EXERCISE GOAL
Excluding images, repeat the data exactly as given.

EXERCISE DATA
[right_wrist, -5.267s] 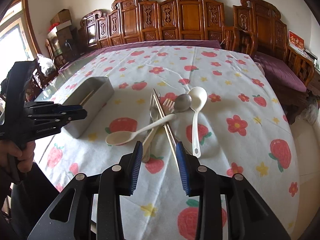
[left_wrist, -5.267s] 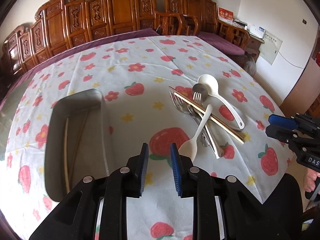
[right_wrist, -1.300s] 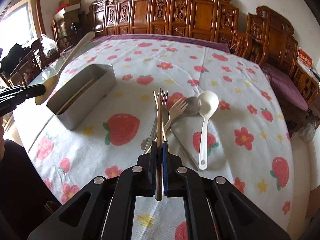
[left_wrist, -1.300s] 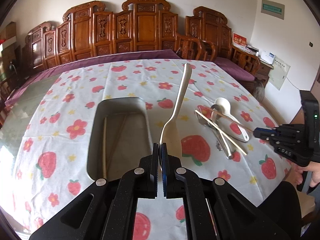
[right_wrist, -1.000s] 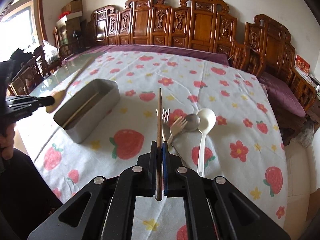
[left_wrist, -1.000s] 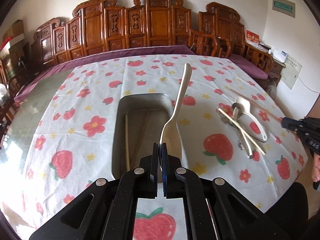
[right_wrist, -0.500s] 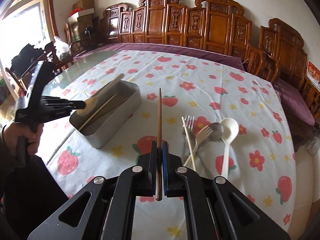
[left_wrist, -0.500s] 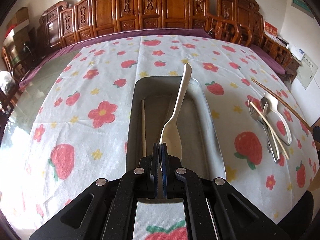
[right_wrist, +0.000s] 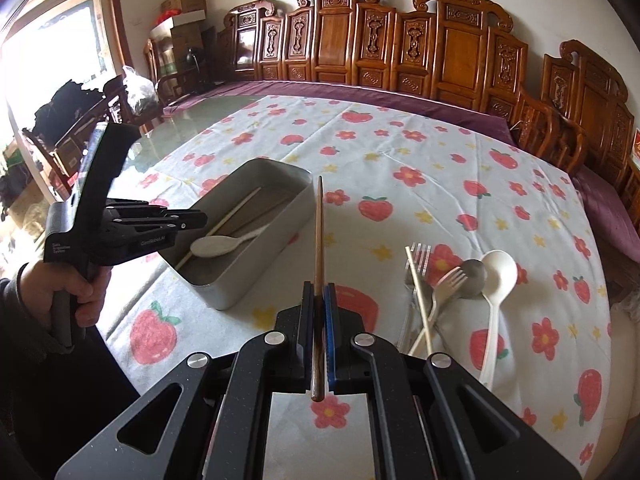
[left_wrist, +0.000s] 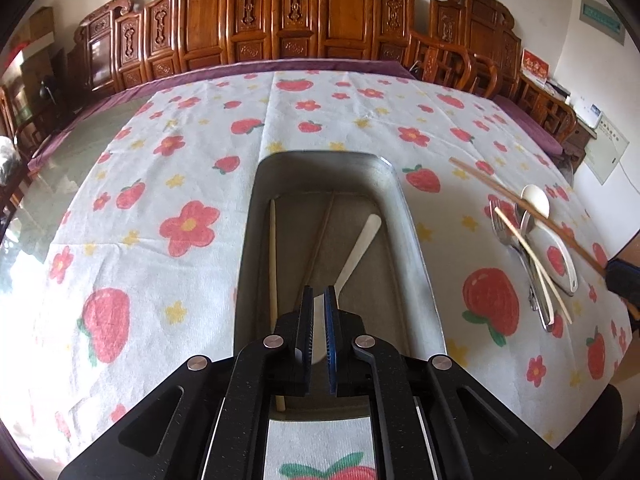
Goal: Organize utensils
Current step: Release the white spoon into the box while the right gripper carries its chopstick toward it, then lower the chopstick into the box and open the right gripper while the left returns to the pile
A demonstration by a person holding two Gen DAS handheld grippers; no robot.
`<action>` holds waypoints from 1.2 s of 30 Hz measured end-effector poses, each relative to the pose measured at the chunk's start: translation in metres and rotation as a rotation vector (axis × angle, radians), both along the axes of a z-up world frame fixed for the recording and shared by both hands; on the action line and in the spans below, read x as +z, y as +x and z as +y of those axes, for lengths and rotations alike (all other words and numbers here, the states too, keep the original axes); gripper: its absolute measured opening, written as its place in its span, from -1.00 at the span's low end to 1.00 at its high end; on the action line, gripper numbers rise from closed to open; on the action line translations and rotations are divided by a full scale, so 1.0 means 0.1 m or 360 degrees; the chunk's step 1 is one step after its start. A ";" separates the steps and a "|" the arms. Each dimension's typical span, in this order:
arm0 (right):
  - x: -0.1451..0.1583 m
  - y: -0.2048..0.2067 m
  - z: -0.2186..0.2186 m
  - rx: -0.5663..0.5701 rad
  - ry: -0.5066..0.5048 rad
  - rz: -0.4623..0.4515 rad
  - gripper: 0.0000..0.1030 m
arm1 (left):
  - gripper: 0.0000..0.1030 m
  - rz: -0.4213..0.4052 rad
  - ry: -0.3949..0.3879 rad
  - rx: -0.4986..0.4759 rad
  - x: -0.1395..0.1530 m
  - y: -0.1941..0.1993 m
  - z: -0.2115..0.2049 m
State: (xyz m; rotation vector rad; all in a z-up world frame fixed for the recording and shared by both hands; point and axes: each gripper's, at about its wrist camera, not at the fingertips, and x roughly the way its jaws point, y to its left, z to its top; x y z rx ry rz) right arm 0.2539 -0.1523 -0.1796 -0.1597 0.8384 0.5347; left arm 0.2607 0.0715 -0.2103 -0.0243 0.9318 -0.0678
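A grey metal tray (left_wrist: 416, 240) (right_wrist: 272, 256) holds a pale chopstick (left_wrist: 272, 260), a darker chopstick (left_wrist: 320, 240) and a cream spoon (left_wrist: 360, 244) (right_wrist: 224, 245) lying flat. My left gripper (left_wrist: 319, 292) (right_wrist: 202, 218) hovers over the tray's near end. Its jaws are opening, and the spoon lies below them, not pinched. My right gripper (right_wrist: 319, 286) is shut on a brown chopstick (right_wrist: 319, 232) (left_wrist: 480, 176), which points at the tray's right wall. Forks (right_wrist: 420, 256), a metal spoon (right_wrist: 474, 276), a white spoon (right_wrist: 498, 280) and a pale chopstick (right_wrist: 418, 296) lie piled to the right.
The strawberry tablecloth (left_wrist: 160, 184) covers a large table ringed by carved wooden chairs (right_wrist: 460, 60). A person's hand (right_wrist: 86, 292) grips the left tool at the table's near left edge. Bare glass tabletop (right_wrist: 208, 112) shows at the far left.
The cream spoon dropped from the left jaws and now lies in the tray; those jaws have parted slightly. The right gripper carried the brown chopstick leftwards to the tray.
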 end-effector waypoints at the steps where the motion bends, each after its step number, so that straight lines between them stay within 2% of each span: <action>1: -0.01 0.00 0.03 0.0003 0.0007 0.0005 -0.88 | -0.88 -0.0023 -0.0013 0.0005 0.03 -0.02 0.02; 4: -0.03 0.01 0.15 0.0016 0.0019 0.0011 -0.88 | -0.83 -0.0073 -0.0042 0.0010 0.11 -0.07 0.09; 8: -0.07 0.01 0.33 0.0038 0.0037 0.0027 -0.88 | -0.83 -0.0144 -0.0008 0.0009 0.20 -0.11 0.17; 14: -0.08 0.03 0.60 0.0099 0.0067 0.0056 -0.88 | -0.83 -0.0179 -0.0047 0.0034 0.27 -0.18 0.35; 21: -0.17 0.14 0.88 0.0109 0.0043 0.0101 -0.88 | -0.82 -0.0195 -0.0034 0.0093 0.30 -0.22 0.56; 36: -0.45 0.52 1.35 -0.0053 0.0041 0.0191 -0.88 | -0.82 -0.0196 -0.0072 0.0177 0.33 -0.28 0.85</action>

SOLUTION TO THE PROBLEM
[right_wrist, -5.267s] 
[left_wrist, -5.267s] 
[right_wrist, -1.300s] 
[left_wrist, -1.300s] 
[right_wrist, -1.000s] 
[left_wrist, -1.000s] 
[right_wrist, -0.500s] 
[left_wrist, -0.500s] 
[right_wrist, +0.000s] 
[left_wrist, +0.000s] 
Goal: Organize utensils
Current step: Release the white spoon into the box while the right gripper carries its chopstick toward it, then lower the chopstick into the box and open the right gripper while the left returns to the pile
A demonstration by a person holding two Gen DAS handheld grippers; no robot.
`<action>` holds waypoints from 1.2 s of 30 Hz measured end-effector poses, each relative to the pose measured at the chunk's start: translation in metres and rotation as a rotation vector (axis × angle, radians), both along the axes of a z-up world frame fixed for the recording and shared by both hands; on the action line and in the spans below, read x as +z, y as +x and z as +y of those axes, for lengths and rotations alike (all other words and numbers here, the states too, keep the original axes); gripper: its absolute measured opening, written as its place in its span, from -1.00 at the span's low end to 1.00 at its high end; on the action line, gripper numbers rise from closed to open; on the action line translations and rotations are divided by a full scale, so 1.0 means 0.1 m or 360 degrees; the chunk's step 1 is one step after its start. A ";" separates the steps and a "|" the arms. Each dimension's typical span, in this order:
arm0 (right):
  - x: -0.1451..0.1583 m
  - y: -0.2048..0.2067 m
  - z: -0.2186..0.2186 m
  - rx: -0.5663..0.5701 rad
  - ry: -0.5066..0.5048 rad
  - rz: -0.4623..0.4515 rad
  - gripper: 0.0000..0.1030 m
arm1 (left):
  - gripper: 0.0000..0.1030 m
  - rz: -0.4213..0.4052 rad
  - ry: -0.3949..0.3879 rad
  - rx: -0.4986..0.4759 rad
  - x: -0.1395..0.1530 m
  - y: -0.1941..0.1993 m
  - z: -0.2115..0.2049 m
State: (xyz m; rotation vector rad; all in a z-up world frame fixed for the recording and shared by both hands; point and axes: each gripper's, at about its wrist camera, not at the fingertips, and x roughly the way its jaws point, y to its left, z to its top; x y z rx ry rz) right arm 0.2539 -0.1523 -0.1796 -0.1597 0.8384 0.5347; left arm 0.2607 0.0715 -0.2103 -0.0243 0.9318 -0.0678
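A grey metal tray (left_wrist: 416, 240) (right_wrist: 272, 256) holds a pale chopstick (left_wrist: 272, 260), a darker chopstick (left_wrist: 320, 240) and a cream spoon (left_wrist: 360, 244) (right_wrist: 224, 245) lying flat. My left gripper (left_wrist: 319, 292) (right_wrist: 202, 218) hovers over the tray's near end. Its jaws are opening, and the spoon lies below them, not pinched. My right gripper (right_wrist: 319, 286) is shut on a brown chopstick (right_wrist: 319, 232) (left_wrist: 480, 176), which points at the tray's right wall. Forks (right_wrist: 420, 256), a metal spoon (right_wrist: 474, 276), a white spoon (right_wrist: 498, 280) and a pale chopstick (right_wrist: 418, 296) lie piled to the right.
The strawberry tablecloth (left_wrist: 160, 184) covers a large table ringed by carved wooden chairs (right_wrist: 460, 60). A person's hand (right_wrist: 86, 292) grips the left tool at the table's near left edge. Bare glass tabletop (right_wrist: 208, 112) shows at the far left.
The cream spoon dropped from the left jaws and now lies in the tray; those jaws have parted slightly. The right gripper carried the brown chopstick leftwards to the tray.
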 end-effector waypoints at the steps where the motion bends, each after its step number, so that straight lines between them stay within 2% of each span: <action>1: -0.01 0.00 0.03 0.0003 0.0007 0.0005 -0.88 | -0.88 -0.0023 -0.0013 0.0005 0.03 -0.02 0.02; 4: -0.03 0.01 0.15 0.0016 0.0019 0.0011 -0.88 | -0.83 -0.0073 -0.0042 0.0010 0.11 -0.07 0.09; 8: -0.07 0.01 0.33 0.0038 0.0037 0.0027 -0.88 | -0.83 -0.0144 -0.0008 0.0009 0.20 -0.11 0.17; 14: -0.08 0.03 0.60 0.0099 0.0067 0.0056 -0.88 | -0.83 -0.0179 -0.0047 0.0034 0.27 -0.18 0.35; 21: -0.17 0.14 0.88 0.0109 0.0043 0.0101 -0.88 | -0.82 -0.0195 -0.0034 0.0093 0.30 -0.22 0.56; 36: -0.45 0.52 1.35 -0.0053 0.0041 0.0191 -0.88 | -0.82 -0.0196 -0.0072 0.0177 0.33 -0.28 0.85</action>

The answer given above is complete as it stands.